The pack has been shuffled for the Federal Reserve officials and the time for them to show their interest rates hand is drawing closer with the next meeting of the Federal Open Market Committee (FOMC) scheduled for 16 - 17 September.
Much has changed since the last Fed meeting in July, with the havoc on global markets unleashed by the Chinese central bank decision to devalue the yuan on August 11 changing the game. Investors and analysts alike believed that the next FOMC meeting would result in a hike in the interest rate, but now they are less certain.
With the exception of inflation, which continues to remain stubbornly low as it has done for the for the past 40 months by staying below the 2% level the Fed sees as the target number, all the other indicators are positive.
The U.S. definitely seems to be well into a recovery phase after the Great Recession with the number of jobs on offer growing, while there also seems to be a steady increase in the wages on offer which indicates a tightening labor market.

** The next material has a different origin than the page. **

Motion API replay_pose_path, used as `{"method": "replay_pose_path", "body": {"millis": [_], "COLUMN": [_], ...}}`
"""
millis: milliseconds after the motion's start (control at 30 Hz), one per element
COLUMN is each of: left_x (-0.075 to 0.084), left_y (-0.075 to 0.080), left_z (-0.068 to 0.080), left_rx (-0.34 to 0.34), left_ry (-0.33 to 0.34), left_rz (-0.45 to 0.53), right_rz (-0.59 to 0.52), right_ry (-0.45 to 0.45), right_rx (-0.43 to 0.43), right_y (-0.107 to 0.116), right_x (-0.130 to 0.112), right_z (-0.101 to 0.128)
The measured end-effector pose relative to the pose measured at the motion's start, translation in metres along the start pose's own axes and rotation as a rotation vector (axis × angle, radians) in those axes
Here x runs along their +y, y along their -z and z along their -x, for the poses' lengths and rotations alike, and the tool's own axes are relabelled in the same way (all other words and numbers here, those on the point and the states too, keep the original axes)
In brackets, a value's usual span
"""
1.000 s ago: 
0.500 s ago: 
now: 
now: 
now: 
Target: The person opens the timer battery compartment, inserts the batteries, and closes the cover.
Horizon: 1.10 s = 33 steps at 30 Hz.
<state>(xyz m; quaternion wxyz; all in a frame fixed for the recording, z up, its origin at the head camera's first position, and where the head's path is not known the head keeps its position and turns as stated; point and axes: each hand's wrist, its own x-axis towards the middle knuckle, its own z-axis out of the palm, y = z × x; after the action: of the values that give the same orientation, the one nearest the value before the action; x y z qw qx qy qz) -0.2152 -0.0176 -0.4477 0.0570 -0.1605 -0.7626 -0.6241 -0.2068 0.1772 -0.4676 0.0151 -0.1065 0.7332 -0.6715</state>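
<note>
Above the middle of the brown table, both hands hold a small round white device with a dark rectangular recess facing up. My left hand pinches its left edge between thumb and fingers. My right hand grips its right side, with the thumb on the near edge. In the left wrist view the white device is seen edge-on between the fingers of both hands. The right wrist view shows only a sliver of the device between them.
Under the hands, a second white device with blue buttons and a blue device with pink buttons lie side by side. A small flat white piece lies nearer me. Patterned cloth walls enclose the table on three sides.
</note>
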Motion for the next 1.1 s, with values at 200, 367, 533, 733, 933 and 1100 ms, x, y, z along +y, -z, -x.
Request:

The Fed officials aren't going to be able to learn much more about the state of the economy between now and 16 September and the decisions on which way to vote, have probably been made.
Andrew Chamberlain, chief economist with the job site Glassdoor, told MarketWatch, “Anyone who wanted to raise rates before will vote to do so. Anyone who didn't will stick to their guns.”
The only thing that can really change in the interim is the state of the global stock markets and even then, stock volatility provides very little evidence as to the actual health of an economy. Central bankers will obviously be watching to see whether there are signs that the market turmoil is settling as they wouldn't want to roil the markets further.
The press release on July 19, after the last Fed meeting, provides one very good clue to the way the officials are thinking. The report consists of five paragraphs and the word inflation related to any rates decision is mentioned 12 times, while the 2% inflation target gets mentioned four times, indicating the importance of indications that inflation is moving closer to the desired 2% level.
Meanwhile, the devalued yuan, the stronger U.S. dollar and the restraining effect this might have on U.S. inflation at a time when Fed officials would like to see inflation climbing higher, could be the only factors to dampen their enthusiasm for a rates hike in September.
The last word from Richmond Fed President Jeffrey Lacker, a strong proponent of a rates hike, said, “It’s time to align our monetary policy with the significant economic progress that we have made” after reviewing the August jobs report.